* [ACTIVITY]
In this exercise, restate the listing word for word.

☆ ☆ ☆

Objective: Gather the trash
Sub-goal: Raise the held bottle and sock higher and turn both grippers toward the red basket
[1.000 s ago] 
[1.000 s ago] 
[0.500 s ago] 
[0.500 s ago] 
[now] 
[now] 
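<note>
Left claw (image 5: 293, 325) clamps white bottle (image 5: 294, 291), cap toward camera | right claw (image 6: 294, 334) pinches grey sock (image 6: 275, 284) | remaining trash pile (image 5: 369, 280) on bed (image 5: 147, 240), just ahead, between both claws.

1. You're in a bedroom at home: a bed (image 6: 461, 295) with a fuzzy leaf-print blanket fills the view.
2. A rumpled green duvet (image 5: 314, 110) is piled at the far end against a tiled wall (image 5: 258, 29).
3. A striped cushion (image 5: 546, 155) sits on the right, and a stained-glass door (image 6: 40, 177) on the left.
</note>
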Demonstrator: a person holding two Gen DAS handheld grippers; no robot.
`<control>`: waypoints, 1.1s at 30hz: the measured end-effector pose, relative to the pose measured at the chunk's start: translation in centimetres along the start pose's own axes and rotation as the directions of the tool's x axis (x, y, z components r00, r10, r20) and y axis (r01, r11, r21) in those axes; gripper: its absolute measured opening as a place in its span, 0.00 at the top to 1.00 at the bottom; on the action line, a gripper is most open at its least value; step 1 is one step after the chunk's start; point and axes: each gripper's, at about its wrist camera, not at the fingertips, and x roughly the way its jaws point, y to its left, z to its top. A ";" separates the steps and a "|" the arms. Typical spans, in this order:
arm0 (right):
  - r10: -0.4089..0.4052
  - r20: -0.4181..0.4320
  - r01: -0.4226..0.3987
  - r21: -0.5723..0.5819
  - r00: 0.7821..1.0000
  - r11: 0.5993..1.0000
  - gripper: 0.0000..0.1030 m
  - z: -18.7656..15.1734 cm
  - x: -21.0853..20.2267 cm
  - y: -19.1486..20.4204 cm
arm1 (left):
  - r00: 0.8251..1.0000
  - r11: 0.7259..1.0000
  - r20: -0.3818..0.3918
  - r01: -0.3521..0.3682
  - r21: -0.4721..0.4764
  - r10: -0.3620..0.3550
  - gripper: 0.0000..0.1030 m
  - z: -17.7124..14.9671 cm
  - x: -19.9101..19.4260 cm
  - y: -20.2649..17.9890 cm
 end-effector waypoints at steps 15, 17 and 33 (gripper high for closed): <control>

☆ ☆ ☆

* [SOLUTION TO THIS EXERCISE]
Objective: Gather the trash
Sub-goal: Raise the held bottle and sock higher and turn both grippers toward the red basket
[1.000 s ago] 
[1.000 s ago] 
[0.500 s ago] 
[0.500 s ago] 
[now] 
[now] 
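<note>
Left claw (image 5: 293, 325) clamps white bottle (image 5: 294, 291), cap toward camera | right claw (image 6: 294, 334) pinches grey sock (image 6: 275, 284) | remaining trash pile (image 5: 369, 280) on bed (image 5: 147, 240), just ahead, between both claws.

1. You're in a bedroom at home: a bed (image 6: 461, 295) with a fuzzy leaf-print blanket fills the view.
2. A rumpled green duvet (image 5: 314, 110) is piled at the far end against a tiled wall (image 5: 258, 29).
3. A striped cushion (image 5: 546, 155) sits on the right, and a stained-glass door (image 6: 40, 177) on the left.
</note>
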Demonstrator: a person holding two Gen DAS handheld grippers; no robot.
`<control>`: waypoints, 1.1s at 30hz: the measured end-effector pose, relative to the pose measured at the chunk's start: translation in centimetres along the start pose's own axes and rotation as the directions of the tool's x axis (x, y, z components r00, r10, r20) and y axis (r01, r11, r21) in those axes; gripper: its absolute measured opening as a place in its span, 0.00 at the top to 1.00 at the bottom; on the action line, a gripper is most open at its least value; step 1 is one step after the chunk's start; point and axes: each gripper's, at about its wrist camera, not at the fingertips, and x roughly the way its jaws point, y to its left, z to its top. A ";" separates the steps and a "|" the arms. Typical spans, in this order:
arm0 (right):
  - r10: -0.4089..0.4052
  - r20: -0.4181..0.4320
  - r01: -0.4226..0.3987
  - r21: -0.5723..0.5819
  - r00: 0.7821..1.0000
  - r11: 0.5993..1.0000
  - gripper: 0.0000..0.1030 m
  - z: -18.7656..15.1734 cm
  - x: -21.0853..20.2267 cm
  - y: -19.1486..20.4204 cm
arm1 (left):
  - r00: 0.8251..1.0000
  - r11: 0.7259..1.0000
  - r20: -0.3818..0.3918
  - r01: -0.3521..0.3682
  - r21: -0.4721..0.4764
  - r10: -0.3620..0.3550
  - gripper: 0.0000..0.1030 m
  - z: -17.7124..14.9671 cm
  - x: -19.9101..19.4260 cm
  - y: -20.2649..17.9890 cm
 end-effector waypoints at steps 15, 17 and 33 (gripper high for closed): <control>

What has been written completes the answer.